Just, non-discriminatory, and economically sound are three qualities electric utilities often strive to achieve when setting electricity rates. Assuming they are reasonably successful, the rates U.S. residents actually pay for electricity indicate that these qualities can translate into vastly different monthly bills depending on geography – from just over $40 in Maine to nearly $170 in the state of Hawaii. From levies to fund local public policies to weather, a diverse set of factors contributes to the differences. Generation and transmission costs, however, are by far the biggest drivers of price divergence.
Generation costs refer to the cost of procuring electricity. Utilities generate their own electricity or, more frequently, buy (only about a quarter of all U.S. utilities own generating assets) from wholesale electricity markets like PJM, a large market that coordinates the movement of wholesale electricity in much of the Middle Atlantic and Midwestern regions. Regardless of the source, fuel is generally the single largest factor that determines what utilities must pay for the electricity that is delivered to their customers. Of particular importance is the generating fuel of the power plant that sets the price of electricity most frequently, ie, the dominant marginal fuel of the region. Regions where the primary fuel of electricity generation is both cheap and plentiful usually enjoy the lowest electricity rates in the country. This includes the Pacific Northwest, where hydroelectric dams supply most of the electricity, and the Midwest and Southeast regions where coal reigns supreme. In 2010, average residential electricity rates in Idaho and Washington were 8 cents/KWh; in Kentucky and Utah, two heavily coal dependent states, 8.6 cents/KWh. By contrast, residents in New York and New Jersey paid, on average, over 16 cents/KWh for their electricity.

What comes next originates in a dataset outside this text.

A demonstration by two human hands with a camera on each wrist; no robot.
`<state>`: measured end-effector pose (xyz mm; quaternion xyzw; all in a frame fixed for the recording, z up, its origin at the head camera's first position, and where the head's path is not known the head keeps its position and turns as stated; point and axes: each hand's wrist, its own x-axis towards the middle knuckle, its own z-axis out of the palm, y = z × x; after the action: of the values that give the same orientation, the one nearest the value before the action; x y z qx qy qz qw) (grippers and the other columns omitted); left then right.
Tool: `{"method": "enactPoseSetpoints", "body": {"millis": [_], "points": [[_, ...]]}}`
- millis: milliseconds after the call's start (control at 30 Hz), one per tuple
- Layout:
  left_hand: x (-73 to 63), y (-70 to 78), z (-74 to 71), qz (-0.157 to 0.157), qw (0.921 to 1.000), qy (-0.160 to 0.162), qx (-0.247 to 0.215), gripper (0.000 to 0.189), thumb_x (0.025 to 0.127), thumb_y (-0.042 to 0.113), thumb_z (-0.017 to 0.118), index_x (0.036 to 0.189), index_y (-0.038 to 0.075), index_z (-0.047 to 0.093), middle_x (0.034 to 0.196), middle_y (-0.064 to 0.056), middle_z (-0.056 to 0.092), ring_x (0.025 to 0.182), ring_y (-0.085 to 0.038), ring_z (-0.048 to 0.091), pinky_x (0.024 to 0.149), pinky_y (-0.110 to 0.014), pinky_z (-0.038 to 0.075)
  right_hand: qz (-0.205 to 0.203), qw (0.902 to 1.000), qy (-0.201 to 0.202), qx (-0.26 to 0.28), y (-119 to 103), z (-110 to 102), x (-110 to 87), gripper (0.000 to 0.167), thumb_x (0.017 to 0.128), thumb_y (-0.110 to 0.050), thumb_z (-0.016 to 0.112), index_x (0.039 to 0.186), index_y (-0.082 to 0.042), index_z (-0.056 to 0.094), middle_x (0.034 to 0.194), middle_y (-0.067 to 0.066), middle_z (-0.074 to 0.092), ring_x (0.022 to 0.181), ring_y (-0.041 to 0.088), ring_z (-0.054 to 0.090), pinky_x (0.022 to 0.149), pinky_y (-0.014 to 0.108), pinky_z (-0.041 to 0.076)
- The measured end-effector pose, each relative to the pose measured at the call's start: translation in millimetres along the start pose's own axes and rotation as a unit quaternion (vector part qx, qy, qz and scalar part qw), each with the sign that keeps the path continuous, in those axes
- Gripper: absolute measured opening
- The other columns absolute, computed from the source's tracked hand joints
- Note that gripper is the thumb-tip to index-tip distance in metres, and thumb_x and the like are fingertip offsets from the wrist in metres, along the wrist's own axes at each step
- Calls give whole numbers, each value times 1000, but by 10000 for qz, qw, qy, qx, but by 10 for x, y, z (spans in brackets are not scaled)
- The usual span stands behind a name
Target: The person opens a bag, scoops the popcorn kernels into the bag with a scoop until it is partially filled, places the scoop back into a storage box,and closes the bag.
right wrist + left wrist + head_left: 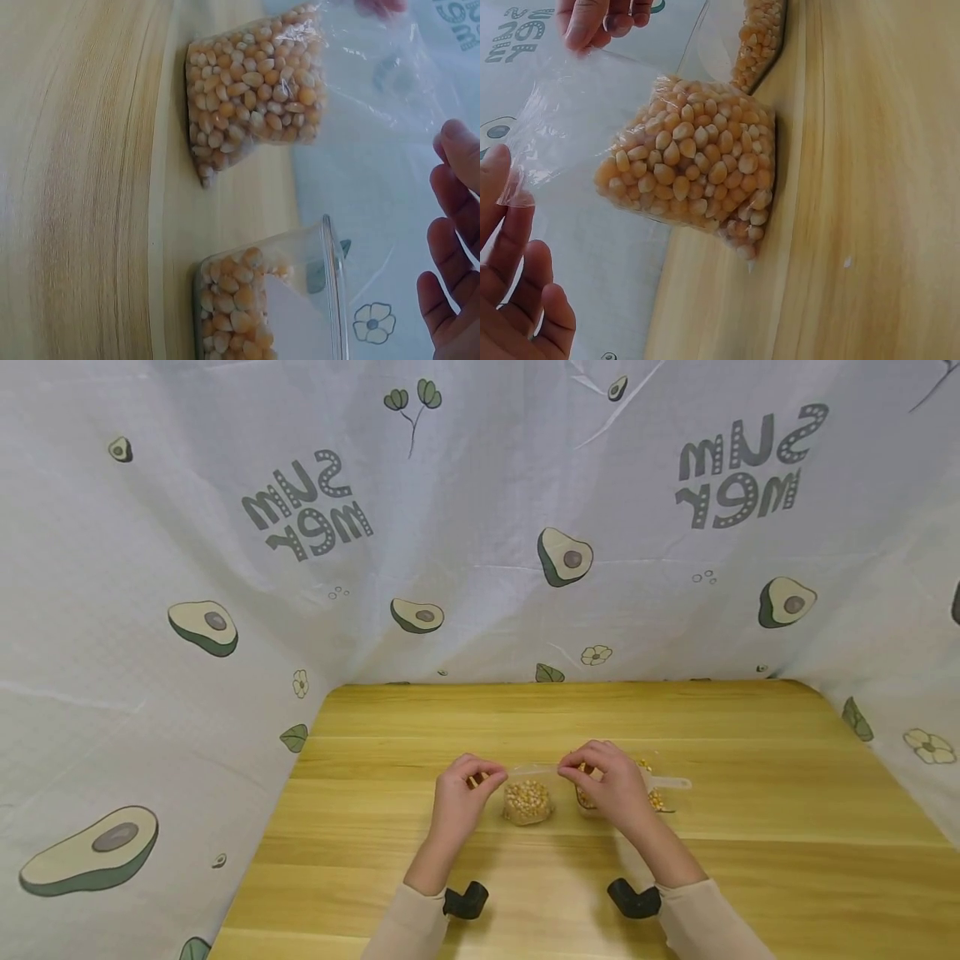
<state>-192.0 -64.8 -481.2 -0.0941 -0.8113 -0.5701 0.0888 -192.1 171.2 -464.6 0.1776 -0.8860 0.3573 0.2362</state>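
Note:
A clear plastic bag (527, 802) part full of corn kernels stands on the wooden table, its empty upper part stretched flat between both hands. My left hand (462, 789) pinches one top corner of the bag between thumb and forefinger, seen close in the left wrist view. The opposite top corner is pinched by my right hand (611, 781). Kernels fill the bag's lower half in the right wrist view (255, 86). Just right of the bag, partly hidden behind my right hand, is a clear plastic box (335, 277) holding more kernels and a white scoop (670, 782).
The wooden table (360, 827) runs back to a pale curtain (480, 527) printed with avocados and lettering. Black angled pieces (467, 901) sit at both wrists, by the sleeves. A tiny white speck (847, 262) lies on the tabletop.

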Motion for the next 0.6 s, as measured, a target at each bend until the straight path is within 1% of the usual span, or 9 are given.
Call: {"method": "enactPoseSetpoints", "body": {"millis": [67,133,200,300,367,467,533,567,600], "points": [[4,-5,-3,16,9999,3,-113,12,90,26,74,95,17,79,92,0,69,77,-6,53,66,-20,46,-85,9999,85,14,15,-18,-8,13,77,-6,82,81,-17,76,80,-6,70,71,7,53,61,27,46],[7,-6,-18,25,9998,39,-204,13,92,26,71,98,17,78,97,0,69,80,-6,54,68,-19,45,-155,9997,188,-8,33,-41,-13,14,77,-4,82,83,-16,76,81,-5,71,71,8,53,62,29,46],[15,-1,-40,137,9996,93,-226,15,95,25,68,100,16,78,104,-1,68,83,-8,55,70,-20,45,-197,9994,290,-64,49,-77,-19,15,76,-3,82,85,-14,77,82,-4,71,73,12,54,63,30,45],[39,5,-85,385,9991,132,-88,18,98,25,64,104,14,77,116,-3,66,91,-14,58,74,-23,46,-202,9986,395,-286,85,-152,-29,15,76,-3,82,87,-13,77,85,-2,73,81,19,57,70,34,46],[63,-3,-114,575,9983,106,65,21,99,24,62,111,12,75,125,-4,64,101,-20,60,79,-30,48,-187,9978,463,-428,111,-209,-42,17,76,-3,82,90,-12,78,89,1,73,87,22,58,75,33,45],[96,-17,-144,718,9969,37,333,31,99,26,61,126,11,68,140,-5,57,124,-28,56,94,-44,49,-193,9964,579,-594,157,-301,-60,21,76,-3,82,96,-10,77,96,6,73,94,25,58,80,34,42],[112,-20,-158,750,9957,-66,538,42,98,27,62,136,11,61,151,-6,48,136,-34,46,103,-57,44,-206,9957,653,-625,200,-373,-67,26,75,-2,82,100,-8,76,101,10,72,97,29,57,82,35,41],[118,-17,-166,734,9950,-115,669,47,98,29,63,141,12,57,155,-7,43,141,-36,41,106,-62,40,-217,9955,683,-627,223,-414,-66,29,75,-1,82,102,-7,76,103,12,72,99,31,57,84,37,40],[121,-11,-172,712,9942,-172,794,53,97,31,63,146,13,53,159,-7,38,144,-39,36,108,-66,36,-219,9954,701,-616,249,-456,-65,31,74,0,82,104,-5,75,106,14,72,102,33,57,86,41,40]]}}
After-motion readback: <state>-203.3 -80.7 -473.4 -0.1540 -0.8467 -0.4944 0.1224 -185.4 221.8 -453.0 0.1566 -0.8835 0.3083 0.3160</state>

Transmission constraints are the second big reason why electricity rates differ significantly from one region to another. Constraints lead to congestion on transmission lines, which show up as congestion charges in electricity prices. They tend to occur in regions that have both high population densities and lots of economic activity. Not surprisingly, the bicoastal states, and in particular the northeastern economic corridor from Washington to Boston, have some of the highest electricity rates in the nation. These areas have high overall electricity demand but relatively limited transmission capabilities. As a result they are unable to import large amounts of cheap electricity from outside the region. This means their electricity rates suffer on two counts in the event of congestion.
First, to maintain system reliability and keep lights on, power plants located within the region and thus not dependent on the transmission system, must be run. But existing spare generating capacity in regions of high demand tends to be made up of older, small oil- and gas-fired steam units. These are highly inefficient and consume far more fuel to generate the same amount of electricity than larger newly built baseload plants. And since these areas are densely populated land scarcity and public health concerns make the permitting process for any new power plant difficult and time consuming. Second, fuel must be imported and a transportation premium paid. This is because the bicoastal states are far from any significant sources of primary generating fuel. The impacts of these factors on electricity prices are most strikingly observable in New York City and in the eastern half of the PJM electricity market, two prime examples of transmission constrained areas in the country. This chart provided by the EIA shows that spot prices of electricity in these two transmission constrained regions can be many times higher than in the rest of the system. Real time price maps for PJM and New York are available here and here.
While generation and transmission costs, by and large, drive the differences in electricity prices across the country, system characteristics and market structures can ameliorate or amplify their impacts to a large degree. Foremost among them are the ability to import power during an emergency (ie, unplanned generator outage) and weather diversity, a proxy for which is the overall size of the market. For example, in February and August of this year, due to extreme cold and hot weather respectively, Texas’s electricity market, a relatively small and isolated system with very limited import capacity, faced shortages of about 4 GW. This caused spot electricity prices in Texas to soar from about $40/MWh to about $3,000/MWh. By contrast, when an earthquake in August knocked out almost 3 GW of capacity in PJM, a much larger and better connected system, electricity prices were barely affected, rising from about $35/MWh to about $60/MWh for about an hour.
In short, electricity, although a commodity in economic terms (traded without any qualitative differentiation on open and competitive markets), is ultimately a network dependent product of some other form of primary energy (ie, fuel). Differing electricity rates across the country simply reflect the fact that costs of electricity production and delivery vary because the inputs are different.